• [TASK DETAILS] All the data that follows should be repeated exactly, without a single picture.

• [RECORDED DATA]
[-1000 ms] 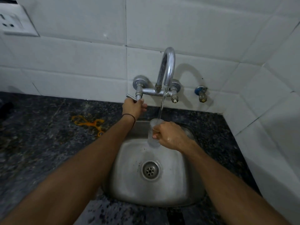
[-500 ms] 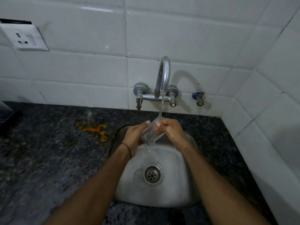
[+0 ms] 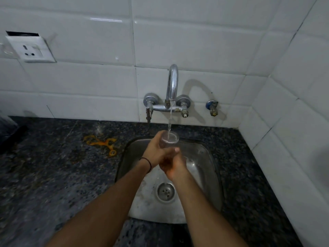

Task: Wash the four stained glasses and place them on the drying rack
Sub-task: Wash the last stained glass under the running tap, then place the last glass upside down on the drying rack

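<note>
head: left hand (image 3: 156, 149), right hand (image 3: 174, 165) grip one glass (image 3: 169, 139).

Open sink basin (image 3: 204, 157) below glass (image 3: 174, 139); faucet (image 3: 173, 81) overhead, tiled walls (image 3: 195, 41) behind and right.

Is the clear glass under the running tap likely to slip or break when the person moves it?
The small clear drinking glass is probably slippery, since tap water runs into it. Held over the hard steel sink, it could crack if dropped. The left hand and right hand both hold it, which likely steadies the grip.
</note>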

• [SOLVED EXERCISE]
[-1000 ms] 
[-500 ms] 
[+0 ms] 

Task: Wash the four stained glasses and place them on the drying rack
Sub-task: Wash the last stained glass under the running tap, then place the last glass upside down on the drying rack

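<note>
head: left hand (image 3: 156, 149), right hand (image 3: 174, 165) grip one glass (image 3: 169, 139).

Open sink basin (image 3: 204, 157) below glass (image 3: 174, 139); faucet (image 3: 173, 81) overhead, tiled walls (image 3: 195, 41) behind and right.

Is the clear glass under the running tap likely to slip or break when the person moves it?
The small clear drinking glass is probably slippery, since tap water runs into it. Held over the hard steel sink, it could crack if dropped. The left hand and right hand both hold it, which likely steadies the grip.
</note>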

Nothing more is needed to complete the output.